## [Problem description]
Pull out every line of the listing below where "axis" appears.

_ _ _ _

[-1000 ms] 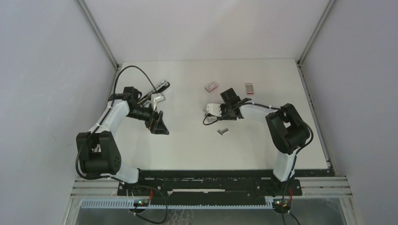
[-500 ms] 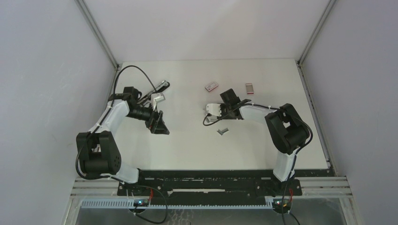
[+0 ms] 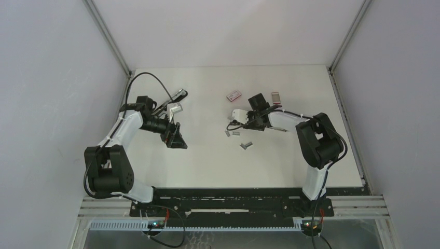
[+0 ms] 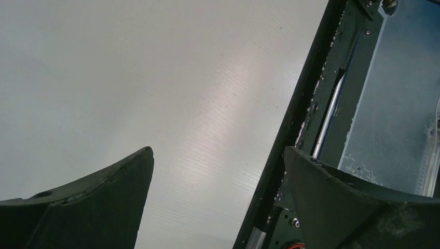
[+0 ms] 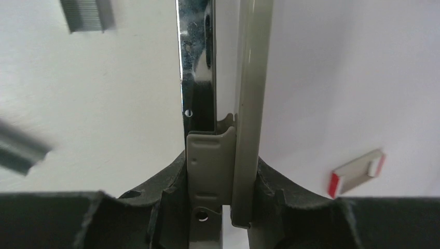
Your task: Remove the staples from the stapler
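Observation:
My right gripper [image 3: 244,120] [image 5: 222,161] is shut on the stapler [image 3: 237,114] just right of the table's centre. In the right wrist view the stapler [image 5: 251,78] runs straight away from the fingers as a grey bar beside a chrome channel. One strip of staples [image 3: 231,133] [image 5: 87,14] lies on the table just in front of the stapler. Another strip [image 3: 246,145] lies nearer the arms. A blurred grey strip [image 5: 18,150] shows at the left edge of the right wrist view. My left gripper [image 3: 176,141] [image 4: 218,150] hangs open over bare table at the left, holding nothing.
A small red-and-white box [image 3: 233,95] [image 5: 358,171] lies beyond the stapler, and a pinkish piece [image 3: 275,97] to its right. At the far left lies a slim black-and-silver object [image 3: 179,95] with a pale piece [image 3: 176,109] beside it. The black base rail [image 4: 290,129] borders the near edge.
My right gripper has carried the stapler a little toward the far side. A second strip of staples now lies on the table where the stapler was. The left arm has not moved.

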Motion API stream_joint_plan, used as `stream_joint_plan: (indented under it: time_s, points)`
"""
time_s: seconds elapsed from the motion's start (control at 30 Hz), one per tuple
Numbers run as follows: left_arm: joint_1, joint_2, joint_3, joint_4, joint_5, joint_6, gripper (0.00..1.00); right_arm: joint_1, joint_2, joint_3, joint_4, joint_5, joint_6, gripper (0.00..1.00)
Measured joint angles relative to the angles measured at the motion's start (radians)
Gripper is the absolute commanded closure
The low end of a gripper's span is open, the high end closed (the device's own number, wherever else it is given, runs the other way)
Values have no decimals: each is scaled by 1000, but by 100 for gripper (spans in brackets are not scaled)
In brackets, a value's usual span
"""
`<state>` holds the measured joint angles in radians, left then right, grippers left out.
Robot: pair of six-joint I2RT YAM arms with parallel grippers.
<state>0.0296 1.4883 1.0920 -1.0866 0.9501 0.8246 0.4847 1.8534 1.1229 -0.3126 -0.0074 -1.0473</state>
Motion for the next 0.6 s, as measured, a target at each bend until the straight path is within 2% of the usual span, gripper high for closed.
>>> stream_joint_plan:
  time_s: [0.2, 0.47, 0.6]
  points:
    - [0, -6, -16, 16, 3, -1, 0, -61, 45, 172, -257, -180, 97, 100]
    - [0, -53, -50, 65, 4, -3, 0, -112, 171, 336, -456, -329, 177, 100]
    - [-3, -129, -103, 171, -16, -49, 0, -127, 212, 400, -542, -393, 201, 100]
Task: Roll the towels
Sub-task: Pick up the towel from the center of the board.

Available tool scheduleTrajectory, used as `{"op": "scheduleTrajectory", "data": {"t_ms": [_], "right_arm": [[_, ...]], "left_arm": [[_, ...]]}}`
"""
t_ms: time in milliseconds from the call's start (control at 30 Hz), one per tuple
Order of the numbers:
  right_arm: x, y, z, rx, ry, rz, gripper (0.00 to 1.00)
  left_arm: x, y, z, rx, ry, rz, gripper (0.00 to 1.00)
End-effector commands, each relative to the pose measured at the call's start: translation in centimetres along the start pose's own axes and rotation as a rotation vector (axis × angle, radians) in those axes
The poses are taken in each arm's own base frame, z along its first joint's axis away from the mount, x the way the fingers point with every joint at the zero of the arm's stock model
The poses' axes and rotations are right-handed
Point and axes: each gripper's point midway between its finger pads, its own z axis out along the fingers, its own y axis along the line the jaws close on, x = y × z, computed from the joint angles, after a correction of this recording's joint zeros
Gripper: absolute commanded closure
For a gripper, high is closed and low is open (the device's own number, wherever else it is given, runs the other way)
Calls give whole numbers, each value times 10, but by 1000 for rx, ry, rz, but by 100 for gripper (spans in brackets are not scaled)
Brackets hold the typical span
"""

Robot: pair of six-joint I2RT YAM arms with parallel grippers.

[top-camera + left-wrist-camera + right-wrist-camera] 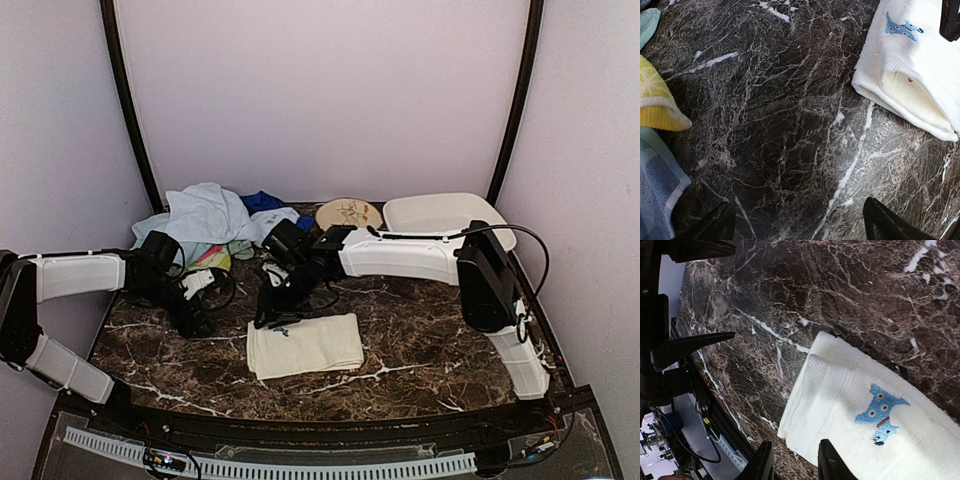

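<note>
Right tool [795, 442] hovers narrow over the far-left corner of the folded cream-white cloth towel [840, 390] on the dark marble desk [420, 340]; left tool [797, 210] gapes wide; soft, light cloth; pinch its doubled edge.

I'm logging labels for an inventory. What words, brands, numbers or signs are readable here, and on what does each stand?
None can be read in any view.
The white towel bears only an embroidered blue animal figure, with no letters.
The round plate carries a pattern too small to make out, and no writing shows on it.
</note>
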Motion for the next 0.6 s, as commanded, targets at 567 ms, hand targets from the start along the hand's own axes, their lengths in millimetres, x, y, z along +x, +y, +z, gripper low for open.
{"op": "scheduleTrajectory", "data": {"t_ms": [567], "right_arm": [[14,-90,-82,-44,-144,99,91]], "left_arm": [[-98,-63,-2,136,-117,179,12]]}}
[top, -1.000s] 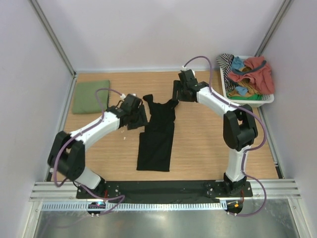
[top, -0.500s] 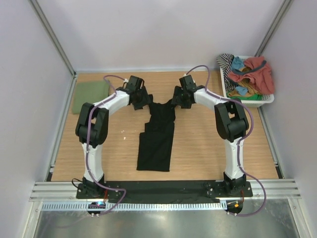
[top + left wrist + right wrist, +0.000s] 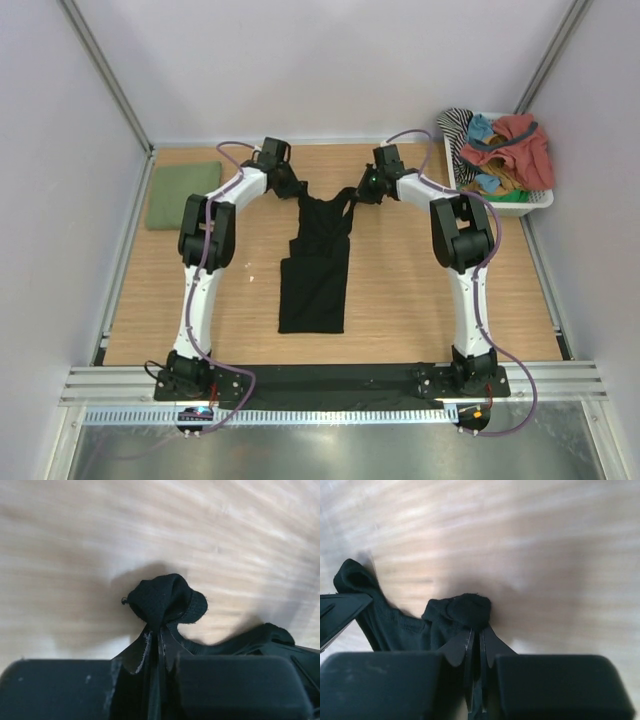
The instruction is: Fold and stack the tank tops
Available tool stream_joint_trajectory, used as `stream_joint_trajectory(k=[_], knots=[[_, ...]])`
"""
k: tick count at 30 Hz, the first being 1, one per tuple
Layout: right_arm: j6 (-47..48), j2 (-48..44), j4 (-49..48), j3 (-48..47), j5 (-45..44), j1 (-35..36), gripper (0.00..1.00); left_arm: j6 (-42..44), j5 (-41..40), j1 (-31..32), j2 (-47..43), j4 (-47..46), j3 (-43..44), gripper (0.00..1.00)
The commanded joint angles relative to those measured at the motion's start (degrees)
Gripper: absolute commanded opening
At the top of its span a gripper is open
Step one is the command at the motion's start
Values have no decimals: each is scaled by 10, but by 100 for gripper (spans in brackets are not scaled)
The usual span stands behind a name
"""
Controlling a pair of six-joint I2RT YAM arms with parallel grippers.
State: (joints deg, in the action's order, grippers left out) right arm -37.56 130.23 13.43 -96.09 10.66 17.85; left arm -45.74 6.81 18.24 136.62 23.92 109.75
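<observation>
The black tank top [image 3: 315, 270] lies lengthwise in the middle of the table, its shoulder straps pulled apart toward the far side. My left gripper [image 3: 292, 190] is shut on the left strap [image 3: 162, 600], which bunches out past the jaws. My right gripper [image 3: 360, 193] is shut on the right strap [image 3: 467, 611], also bunched at the tips. The olive green tank top [image 3: 183, 194] lies folded at the far left of the table, away from both grippers.
A white basket [image 3: 537, 203] at the far right holds red, teal and striped garments. Grey walls and metal posts close in the table on three sides. A black base rail runs along the near edge.
Both arms swung to the top end of the black tank top and both grippers shut on its straps. The straps are now stretched apart and the garment has shifted slightly.
</observation>
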Motion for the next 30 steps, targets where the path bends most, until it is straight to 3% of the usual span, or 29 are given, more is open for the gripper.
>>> stream_joint_trajectory(k=[1,7,8,9,10,11,12,13,15,19,26,30], knots=[[23,19,-30,-57,0,-1,10,37,7,-13,21,5,54,7],[88,13,-65,-87,5,3,5,87,-14,-11,-6,-45,56,8],[94,6,-72,-86,1,5,7,97,-16,-10,-24,-59,33,12],[99,5,-79,-87,-1,5,19,100,-21,-10,-32,-70,24,15],[105,9,-79,-98,0,4,30,103,-26,-9,-35,-82,19,22],[108,18,-73,-109,0,5,38,108,-27,-9,-37,-82,18,44],[109,23,-54,-119,-3,5,49,108,-32,-9,-41,-80,19,52],[111,25,-46,-132,-5,4,52,108,-40,-8,-43,-68,20,71],[111,10,-36,-128,-12,5,60,112,-50,-7,-63,-66,8,78],[111,-49,-23,-65,-31,5,64,116,-63,-6,-128,-62,-41,80],[115,-212,26,107,-42,38,44,94,-73,-5,-278,-51,-227,74],[128,-286,35,199,-16,68,45,91,-37,-3,-356,-60,-331,71]])
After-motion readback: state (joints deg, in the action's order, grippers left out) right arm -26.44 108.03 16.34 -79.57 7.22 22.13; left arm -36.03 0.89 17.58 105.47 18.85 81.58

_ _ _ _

## [Your response]
End-effector commands, each relative to the pose measured at the call's start: translation in centimetres along the start pose's own axes and rotation as a rotation vector (axis × angle, radians) in those axes
The poses are taken in each arm's own base frame, z along its first joint's axis away from the mount, x the way the fingers point with every joint at the zero of the arm's stock model
Point and axes: each gripper's point midway between its finger pads, its own z axis out along the fingers, its own y axis along the line the jaws close on, x = y × z, computed from the joint angles, after a correction of this recording's joint zeros

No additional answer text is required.